Abstract :
[en] Obesity is a worldwide epidemic now recognized as a low-grade inflammatory disease, favouring the
development of metabolic diseases and cancers. It is characterised by an expansion of the adipose tissue,
accompanied by a release of fatty acids from dead adipocytes. Immunity is modified in this enlarged tissue,
with macrophage enrichment (up to 50% increased) and a general shift towards pro-inflammatory immune
cells. These changes get systemic with time, as we can see higher rates of circulating free fatty acids as well
as circulating immune cells favouring the general low-grade inflammatory state. In this work, we tried to
better understand the role of free fatty acids-induced changes in macrophages. We also attempted to bring a
finer characterization of innate immune changes befitting obesity and glucose intolerance.

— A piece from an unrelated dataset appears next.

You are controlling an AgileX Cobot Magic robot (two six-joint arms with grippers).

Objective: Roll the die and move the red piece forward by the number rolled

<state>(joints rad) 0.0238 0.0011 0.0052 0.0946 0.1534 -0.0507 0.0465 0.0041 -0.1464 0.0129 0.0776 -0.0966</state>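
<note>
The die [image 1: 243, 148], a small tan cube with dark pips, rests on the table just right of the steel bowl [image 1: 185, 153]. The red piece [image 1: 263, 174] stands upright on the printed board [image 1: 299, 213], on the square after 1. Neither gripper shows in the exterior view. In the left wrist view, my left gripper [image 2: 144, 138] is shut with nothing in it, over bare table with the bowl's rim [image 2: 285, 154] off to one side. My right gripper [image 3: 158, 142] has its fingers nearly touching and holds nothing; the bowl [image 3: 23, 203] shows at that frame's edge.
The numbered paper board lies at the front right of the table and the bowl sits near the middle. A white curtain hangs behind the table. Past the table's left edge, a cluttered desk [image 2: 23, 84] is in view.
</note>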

Stearate, a saturated fatty acid, is able to reshape the transcriptome of human monocyte derived
macrophages (MDM), in opposition to oleate, its unsaturated counterpart. Gene set enrichment analysis of the stearate-induced transcriptome highlights metabolic pathways such as glycolysis and fatty acid
metabolism. Increase of glycolysis is confirmed by lactate assay, and seems to be mediated by mTORC1
pathway. Phospholipidomic profiling of stearate-treated MDM shows an increase of saturated phospholipids, which is characteristic of de novo lipogenesis. Seeing these changes in vitro, we asked ourselves if
they were also observed with obesity and glucose intolerance. Phospholipidomic profiling of peripheral
blood mononuclear cells underlines an increase of saturated and monounsaturated phospholipids with obesity, but more specifically with glucose intolerance. Flow cytometry experiments indicate higher amount of
circulating inflammatory monocyte subtypes with obese glucose intolerant patients. Monocytes also uptake
higher amounts of glucose with obesity, which might mirror a glycolytic change. Metabolic variation of
immune cells is usually linked to activity alteration. No differences of monocyte phagocytosis are observed,
whereas CCL2 and IL8 secretion vary for obese patients. In this work, we also studied variations for circulating NK cells. CD56bright NK cells levels increase with obesity and glucose tolerance where CD56dim
NK cells decrease. CD56bright NK cells phenotype differs with obesity and glucose tolerance and these
cells show variations of their activating receptors expression. NK cells from obese patients are less cytotoxic
against cancer cells, which is not observed with glucose intolerant patients. These cells ability to secrete
cytokines also decreases with obesity, showing a global restraining of NK cells with this disease.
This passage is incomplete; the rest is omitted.